*Directions for this task*: Only the lines below from the one containing "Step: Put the" to the one containing "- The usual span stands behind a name" should be repeated, both included and unchanged.

*Extracted entries*:
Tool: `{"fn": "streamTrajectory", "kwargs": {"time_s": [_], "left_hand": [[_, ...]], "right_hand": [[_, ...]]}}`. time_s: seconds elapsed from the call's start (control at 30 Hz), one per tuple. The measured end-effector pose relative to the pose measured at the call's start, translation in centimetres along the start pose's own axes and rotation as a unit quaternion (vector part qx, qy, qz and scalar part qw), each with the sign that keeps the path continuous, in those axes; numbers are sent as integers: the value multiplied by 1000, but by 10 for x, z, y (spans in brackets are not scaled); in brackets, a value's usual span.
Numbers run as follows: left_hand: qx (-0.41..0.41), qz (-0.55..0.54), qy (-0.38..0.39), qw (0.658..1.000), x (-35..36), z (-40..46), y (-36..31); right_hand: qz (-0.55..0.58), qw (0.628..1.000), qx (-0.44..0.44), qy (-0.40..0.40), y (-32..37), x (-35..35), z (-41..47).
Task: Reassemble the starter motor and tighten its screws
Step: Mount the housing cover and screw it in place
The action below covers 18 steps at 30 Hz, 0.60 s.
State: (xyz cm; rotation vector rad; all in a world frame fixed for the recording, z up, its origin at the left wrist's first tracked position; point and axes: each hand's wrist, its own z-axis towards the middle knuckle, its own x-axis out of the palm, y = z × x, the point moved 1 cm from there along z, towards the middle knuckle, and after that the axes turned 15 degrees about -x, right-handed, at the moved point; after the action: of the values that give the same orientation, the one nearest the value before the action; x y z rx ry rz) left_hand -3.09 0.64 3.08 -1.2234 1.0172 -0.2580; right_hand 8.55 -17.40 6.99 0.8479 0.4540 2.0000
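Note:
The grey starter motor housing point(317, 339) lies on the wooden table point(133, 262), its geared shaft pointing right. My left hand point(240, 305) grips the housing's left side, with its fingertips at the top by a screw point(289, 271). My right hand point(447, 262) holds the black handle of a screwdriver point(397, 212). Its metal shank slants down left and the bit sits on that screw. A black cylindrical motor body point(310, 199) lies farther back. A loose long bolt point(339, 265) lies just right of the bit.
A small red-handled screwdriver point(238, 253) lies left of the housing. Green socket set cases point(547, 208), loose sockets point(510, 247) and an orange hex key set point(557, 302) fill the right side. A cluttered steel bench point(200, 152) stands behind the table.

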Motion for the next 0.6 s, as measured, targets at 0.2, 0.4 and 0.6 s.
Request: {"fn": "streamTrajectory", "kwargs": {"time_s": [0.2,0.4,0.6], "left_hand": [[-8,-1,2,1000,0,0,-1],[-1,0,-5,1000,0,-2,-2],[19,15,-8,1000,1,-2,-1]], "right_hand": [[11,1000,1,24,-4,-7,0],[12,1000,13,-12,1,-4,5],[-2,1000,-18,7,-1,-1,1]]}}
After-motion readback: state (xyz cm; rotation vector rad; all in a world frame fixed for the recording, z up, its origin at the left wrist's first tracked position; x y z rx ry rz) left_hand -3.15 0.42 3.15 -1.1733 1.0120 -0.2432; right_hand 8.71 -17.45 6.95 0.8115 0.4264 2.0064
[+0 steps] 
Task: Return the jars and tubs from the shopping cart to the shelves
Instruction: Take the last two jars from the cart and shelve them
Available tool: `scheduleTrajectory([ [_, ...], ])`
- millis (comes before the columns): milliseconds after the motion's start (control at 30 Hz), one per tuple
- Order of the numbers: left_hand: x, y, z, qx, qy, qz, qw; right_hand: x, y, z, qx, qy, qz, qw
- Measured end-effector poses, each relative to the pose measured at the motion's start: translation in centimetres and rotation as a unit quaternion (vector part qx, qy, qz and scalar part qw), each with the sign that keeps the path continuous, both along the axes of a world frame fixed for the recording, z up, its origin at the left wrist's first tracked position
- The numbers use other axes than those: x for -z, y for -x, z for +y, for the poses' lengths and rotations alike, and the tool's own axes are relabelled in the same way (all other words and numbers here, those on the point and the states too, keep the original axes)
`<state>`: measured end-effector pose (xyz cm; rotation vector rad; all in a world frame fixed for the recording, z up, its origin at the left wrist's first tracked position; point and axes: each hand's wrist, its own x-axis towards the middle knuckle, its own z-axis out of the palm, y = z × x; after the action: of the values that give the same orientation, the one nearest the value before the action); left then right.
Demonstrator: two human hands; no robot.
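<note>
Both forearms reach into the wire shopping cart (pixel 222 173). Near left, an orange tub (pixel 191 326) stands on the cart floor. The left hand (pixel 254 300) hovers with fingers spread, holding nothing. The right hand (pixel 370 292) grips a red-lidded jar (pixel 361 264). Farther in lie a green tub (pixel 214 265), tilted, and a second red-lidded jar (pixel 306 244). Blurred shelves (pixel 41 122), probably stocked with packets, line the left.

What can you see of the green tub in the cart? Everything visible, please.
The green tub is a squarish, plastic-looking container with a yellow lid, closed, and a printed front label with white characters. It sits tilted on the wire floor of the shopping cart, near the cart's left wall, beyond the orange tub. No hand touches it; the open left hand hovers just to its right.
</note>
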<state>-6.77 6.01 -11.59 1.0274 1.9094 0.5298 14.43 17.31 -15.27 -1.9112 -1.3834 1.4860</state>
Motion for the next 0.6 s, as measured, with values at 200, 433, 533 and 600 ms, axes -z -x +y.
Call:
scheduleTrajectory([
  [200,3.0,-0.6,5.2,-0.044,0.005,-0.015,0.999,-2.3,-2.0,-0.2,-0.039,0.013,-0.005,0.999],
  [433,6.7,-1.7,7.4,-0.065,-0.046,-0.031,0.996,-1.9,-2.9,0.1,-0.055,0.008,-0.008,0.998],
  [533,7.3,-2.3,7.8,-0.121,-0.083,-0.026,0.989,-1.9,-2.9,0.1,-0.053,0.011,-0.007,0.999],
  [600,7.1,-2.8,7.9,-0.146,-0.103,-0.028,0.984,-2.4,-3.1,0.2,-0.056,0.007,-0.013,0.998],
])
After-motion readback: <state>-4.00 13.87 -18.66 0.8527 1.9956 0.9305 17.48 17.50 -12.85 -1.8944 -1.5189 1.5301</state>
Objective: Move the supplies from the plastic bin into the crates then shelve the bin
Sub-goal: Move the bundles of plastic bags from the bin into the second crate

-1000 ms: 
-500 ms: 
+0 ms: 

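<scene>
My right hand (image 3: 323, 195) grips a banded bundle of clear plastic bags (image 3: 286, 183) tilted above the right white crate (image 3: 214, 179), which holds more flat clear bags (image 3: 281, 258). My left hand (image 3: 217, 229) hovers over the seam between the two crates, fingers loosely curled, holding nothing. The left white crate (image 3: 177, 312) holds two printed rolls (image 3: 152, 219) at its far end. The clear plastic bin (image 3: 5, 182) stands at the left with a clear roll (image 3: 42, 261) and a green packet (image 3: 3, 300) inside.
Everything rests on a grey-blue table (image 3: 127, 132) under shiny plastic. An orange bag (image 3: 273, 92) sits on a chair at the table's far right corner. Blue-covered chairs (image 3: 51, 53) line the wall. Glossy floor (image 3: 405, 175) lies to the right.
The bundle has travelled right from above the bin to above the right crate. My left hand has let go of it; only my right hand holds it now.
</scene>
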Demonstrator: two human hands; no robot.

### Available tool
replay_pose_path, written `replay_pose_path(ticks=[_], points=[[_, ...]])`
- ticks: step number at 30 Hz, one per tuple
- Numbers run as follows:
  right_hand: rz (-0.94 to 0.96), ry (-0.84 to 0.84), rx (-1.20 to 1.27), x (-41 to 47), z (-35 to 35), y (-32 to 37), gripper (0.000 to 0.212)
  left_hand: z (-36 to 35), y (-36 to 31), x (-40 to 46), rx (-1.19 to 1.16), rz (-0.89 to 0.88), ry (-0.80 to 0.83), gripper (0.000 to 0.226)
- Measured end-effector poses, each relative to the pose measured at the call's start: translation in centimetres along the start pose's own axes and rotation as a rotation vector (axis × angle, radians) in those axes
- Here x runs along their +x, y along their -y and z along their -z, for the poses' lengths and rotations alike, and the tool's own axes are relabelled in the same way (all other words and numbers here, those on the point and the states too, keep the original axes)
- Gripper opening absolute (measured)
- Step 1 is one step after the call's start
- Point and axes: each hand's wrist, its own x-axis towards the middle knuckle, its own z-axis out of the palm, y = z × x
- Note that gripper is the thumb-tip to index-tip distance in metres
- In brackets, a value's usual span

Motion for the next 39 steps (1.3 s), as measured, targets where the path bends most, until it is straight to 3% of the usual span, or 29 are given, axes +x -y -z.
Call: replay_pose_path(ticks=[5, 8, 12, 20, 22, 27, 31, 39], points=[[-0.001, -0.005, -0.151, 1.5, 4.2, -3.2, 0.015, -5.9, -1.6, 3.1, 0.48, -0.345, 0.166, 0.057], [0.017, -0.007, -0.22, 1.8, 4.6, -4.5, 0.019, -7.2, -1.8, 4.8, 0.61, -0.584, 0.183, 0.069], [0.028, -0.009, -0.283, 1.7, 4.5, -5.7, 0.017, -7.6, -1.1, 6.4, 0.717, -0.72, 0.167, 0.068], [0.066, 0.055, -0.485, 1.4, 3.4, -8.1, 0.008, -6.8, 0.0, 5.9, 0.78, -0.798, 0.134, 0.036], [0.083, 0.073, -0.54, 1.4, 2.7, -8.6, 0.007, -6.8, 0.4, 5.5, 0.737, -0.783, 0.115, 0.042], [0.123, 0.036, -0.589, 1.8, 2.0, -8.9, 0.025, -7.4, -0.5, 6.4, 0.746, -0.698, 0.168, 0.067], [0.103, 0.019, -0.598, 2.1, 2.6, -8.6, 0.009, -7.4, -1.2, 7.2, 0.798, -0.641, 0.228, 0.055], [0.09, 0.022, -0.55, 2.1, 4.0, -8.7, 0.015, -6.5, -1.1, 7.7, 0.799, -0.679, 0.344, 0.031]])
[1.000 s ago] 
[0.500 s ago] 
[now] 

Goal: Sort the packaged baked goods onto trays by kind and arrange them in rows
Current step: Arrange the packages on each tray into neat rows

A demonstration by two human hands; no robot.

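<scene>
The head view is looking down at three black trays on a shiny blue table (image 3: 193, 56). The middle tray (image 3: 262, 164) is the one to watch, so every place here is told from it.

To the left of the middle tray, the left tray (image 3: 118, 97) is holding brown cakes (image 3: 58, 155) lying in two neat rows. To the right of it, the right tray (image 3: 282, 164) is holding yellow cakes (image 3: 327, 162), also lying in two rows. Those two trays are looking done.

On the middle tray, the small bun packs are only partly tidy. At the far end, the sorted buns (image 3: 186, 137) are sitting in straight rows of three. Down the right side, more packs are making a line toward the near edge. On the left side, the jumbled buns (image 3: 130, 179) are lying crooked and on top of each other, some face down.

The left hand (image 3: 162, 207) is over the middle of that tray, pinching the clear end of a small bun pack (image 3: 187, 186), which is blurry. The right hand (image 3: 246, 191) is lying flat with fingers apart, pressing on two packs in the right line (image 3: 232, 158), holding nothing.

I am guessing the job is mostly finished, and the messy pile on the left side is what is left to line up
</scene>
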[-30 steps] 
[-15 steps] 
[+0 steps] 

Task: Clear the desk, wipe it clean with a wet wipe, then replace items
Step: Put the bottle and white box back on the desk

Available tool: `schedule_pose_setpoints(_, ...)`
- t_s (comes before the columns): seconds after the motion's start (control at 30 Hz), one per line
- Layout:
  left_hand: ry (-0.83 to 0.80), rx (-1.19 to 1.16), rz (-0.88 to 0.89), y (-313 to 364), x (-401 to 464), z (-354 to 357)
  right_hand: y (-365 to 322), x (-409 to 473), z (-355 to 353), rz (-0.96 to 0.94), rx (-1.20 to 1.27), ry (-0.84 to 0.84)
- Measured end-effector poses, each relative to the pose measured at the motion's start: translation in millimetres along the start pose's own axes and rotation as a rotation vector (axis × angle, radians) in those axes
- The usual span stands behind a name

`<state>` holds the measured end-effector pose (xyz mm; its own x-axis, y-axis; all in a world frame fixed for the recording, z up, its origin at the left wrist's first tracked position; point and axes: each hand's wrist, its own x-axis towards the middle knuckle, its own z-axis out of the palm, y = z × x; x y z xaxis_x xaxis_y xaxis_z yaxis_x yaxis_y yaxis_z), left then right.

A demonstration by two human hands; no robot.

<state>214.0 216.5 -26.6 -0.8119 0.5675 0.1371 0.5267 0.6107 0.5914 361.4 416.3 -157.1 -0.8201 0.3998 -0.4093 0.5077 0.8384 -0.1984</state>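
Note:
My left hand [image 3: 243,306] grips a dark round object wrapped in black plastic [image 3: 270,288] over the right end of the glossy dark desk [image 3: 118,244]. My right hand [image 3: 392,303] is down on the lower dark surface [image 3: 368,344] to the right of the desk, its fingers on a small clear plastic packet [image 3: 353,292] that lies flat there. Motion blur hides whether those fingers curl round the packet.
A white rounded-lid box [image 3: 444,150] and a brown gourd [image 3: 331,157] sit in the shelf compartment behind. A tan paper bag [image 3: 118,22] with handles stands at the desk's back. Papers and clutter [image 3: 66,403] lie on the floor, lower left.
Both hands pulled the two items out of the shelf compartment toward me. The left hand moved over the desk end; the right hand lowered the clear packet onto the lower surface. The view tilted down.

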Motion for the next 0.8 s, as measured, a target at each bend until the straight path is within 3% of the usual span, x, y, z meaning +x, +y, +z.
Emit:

*Response below*:
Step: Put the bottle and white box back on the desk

Available tool: `schedule_pose_setpoints(_, ...)`
- t_s (comes before the columns): seconds after the motion's start (control at 30 Hz), one per line
- Layout:
  left_hand: ry (-0.83 to 0.80), rx (-1.19 to 1.16), rz (-0.88 to 0.89), y (-313 to 364), x (-401 to 464), z (-354 to 357)
  right_hand: y (-365 to 322), x (-409 to 473), z (-355 to 353), rz (-0.96 to 0.94), rx (-1.20 to 1.27), ry (-0.84 to 0.84)
- Measured end-effector poses, each relative to the pose measured at the motion's start: translation in millimetres along the start pose's own axes and rotation as a rotation vector (axis × angle, radians) in those axes
- The usual span stands behind a name

The exercise asks for nothing more.